At times, we learn about Lady Midday in an epistolary format within found letters to and from Mrs. Whitcomb and various correspondents and authors, as well as her rich husband, Arthur Macalla Whitcomb. We discover, along with Cairns, that Mrs. Whitcomb’s tragic past harbors horrifying secrets. Her past is made that much more bitter when we find that things might have been okay for Mrs. Whitcomb — if for only that one event that occurred in the name of benevolence, good intentions, and love. Sometimes, love is simply not enough to escape from a grievous fate.
Files knows her film — particularly, the inns and outs of the film industry in Canada, with its politics, tax credits, and provincial history. While Experimental Film is distinctly Canadian, it's never so esoteric that readers from other countries can’t understand what’s going on; it’s all explained well, and in depth.
Not only does this knowledge make for fascinating reading of Canadian film and its past, but Files uses film terms in the novel itself. Sections are marked “Title Cards,” “Act One: Film History,” “Act Two: Film,” “Act Three: Screening,” and “Credits.” Those designations are basic, yes, but they help to build the novel into escalating suspense. We also delve into film as Cairns discuses life in film analogies in passages such as these: “Think of these few paragraphs as a single frame, and aperture, a tumbler’s tiny hole. Stick in the key and watch it turn.

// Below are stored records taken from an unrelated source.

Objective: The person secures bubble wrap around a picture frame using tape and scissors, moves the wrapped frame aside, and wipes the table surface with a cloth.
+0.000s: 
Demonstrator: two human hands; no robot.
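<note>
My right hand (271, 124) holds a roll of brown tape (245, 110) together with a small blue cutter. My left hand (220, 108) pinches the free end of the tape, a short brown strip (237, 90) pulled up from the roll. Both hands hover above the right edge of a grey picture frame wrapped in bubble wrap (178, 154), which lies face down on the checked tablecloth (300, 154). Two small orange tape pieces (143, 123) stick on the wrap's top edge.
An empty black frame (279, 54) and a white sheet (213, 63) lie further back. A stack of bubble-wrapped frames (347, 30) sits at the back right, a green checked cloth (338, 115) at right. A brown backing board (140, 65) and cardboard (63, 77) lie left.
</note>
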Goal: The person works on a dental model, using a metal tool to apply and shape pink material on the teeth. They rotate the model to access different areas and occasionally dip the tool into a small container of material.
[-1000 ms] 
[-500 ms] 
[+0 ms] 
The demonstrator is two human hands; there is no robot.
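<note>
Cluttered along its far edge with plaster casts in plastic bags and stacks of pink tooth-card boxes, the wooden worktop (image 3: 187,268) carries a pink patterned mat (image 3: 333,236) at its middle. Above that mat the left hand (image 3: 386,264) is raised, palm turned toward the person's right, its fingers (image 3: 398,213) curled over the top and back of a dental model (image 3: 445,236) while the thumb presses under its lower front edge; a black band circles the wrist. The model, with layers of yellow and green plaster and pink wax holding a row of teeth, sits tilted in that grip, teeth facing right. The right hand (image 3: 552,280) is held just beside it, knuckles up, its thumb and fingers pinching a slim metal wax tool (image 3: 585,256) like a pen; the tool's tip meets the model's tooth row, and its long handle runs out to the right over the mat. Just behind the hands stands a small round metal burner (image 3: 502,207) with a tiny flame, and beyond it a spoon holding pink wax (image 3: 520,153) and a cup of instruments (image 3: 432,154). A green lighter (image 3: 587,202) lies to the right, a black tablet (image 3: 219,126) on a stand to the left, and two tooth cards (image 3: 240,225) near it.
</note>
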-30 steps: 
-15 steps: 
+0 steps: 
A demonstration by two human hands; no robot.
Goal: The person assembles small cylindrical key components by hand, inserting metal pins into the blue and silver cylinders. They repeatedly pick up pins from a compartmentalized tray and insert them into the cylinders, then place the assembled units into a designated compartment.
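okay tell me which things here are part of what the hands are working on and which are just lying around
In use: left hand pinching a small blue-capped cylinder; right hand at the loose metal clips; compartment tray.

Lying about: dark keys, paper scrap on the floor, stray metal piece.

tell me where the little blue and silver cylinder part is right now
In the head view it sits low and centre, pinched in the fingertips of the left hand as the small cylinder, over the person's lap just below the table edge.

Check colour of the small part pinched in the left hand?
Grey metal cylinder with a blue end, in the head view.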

Then watch whatever opens… open.”
More so, Files appreciates symmetry in film, as her protagonist’s story eventually begins to mirror (to disturbing effect) events in the past until they climax in such a way that no one is ever the same. For instance, Mrs. Whitcomb’s young son was on the spectrum as well — and vanished not long after she discovered that he was drawing pictures of Lady Midday.
This cruel, minor deity begins to make unwanted appearances directly in parallel with Cairns’ and Clark’s health disasters and hospital visits — and of course, there’s the sociopathic experimental filmmaker who kick-started the plot — the trust-funded, sociopathic Wrob Barney who’s threats are definitely not to be taken lightly. As both the living, the dead, and the supernatural descend upon Cairns and her family, you’ve got to wonder who is going to make it out alive.

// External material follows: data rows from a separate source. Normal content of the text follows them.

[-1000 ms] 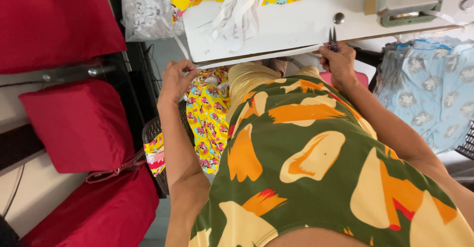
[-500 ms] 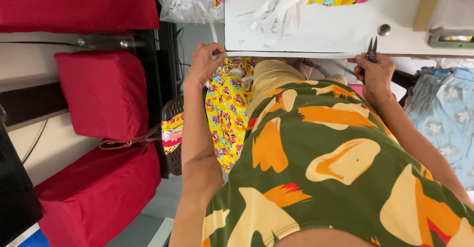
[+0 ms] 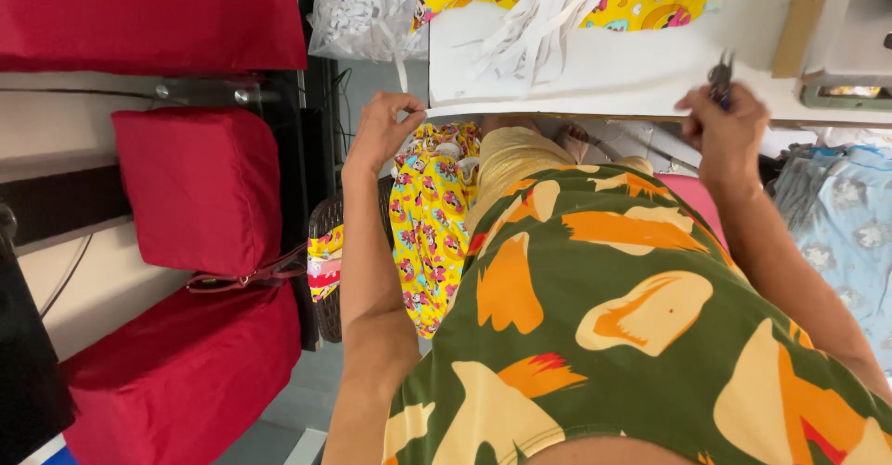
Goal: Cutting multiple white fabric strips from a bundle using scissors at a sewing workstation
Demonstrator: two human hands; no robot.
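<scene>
Cushions (image 3: 200,191), red and stacked, fill the nine o'clock side, with a dark basket (image 3: 327,270) of yellow printed cloth (image 3: 423,233) beside my knee. White bench (image 3: 595,79) edge lies at twelve o'clock, white strips (image 3: 548,19) piled on it. My left grip (image 3: 383,130) pinches a thin white strip (image 3: 420,110) at the bench edge (fingers closed on it). My right grip (image 3: 729,126) at one o'clock is closed around small snips (image 3: 721,77), blades pointing up over the bench.
</scene>
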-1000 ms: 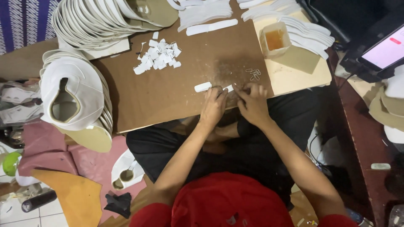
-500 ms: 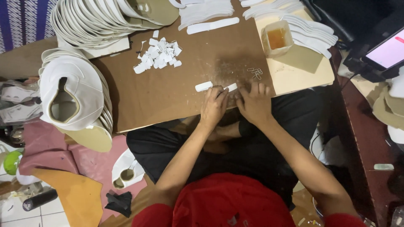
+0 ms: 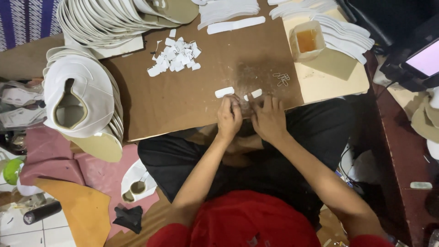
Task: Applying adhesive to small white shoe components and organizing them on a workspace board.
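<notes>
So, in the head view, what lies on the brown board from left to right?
Pile of small white scraps → white strip → left hand → right hand → small metal clips → cup of amber liquid.

The matt brown board (image 3: 183, 96) looks like rough cardboard with a scuffed, shiny patch near the hands, the small white strips (image 3: 224, 92) look like smooth paper or foam, and the far-right cup (image 3: 307, 41) is translucent plastic.
</notes>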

As such, Experimental Film is not the type of book in which people escape unscathed; in fact, the opposite is true of several characters in varying degrees. That’s something to be appreciated in a world in which popular media often seems to be watered and dumbed down for safe consumption by the masses. However, our society appears to be on a bleak downswing as of late, and the arts reflect this more often, particularly in stellar works of fiction, television, and film. If you want to be creeped out by a story with folklore elements, Experimental Film by Gemma Files should be on your reading list, stat.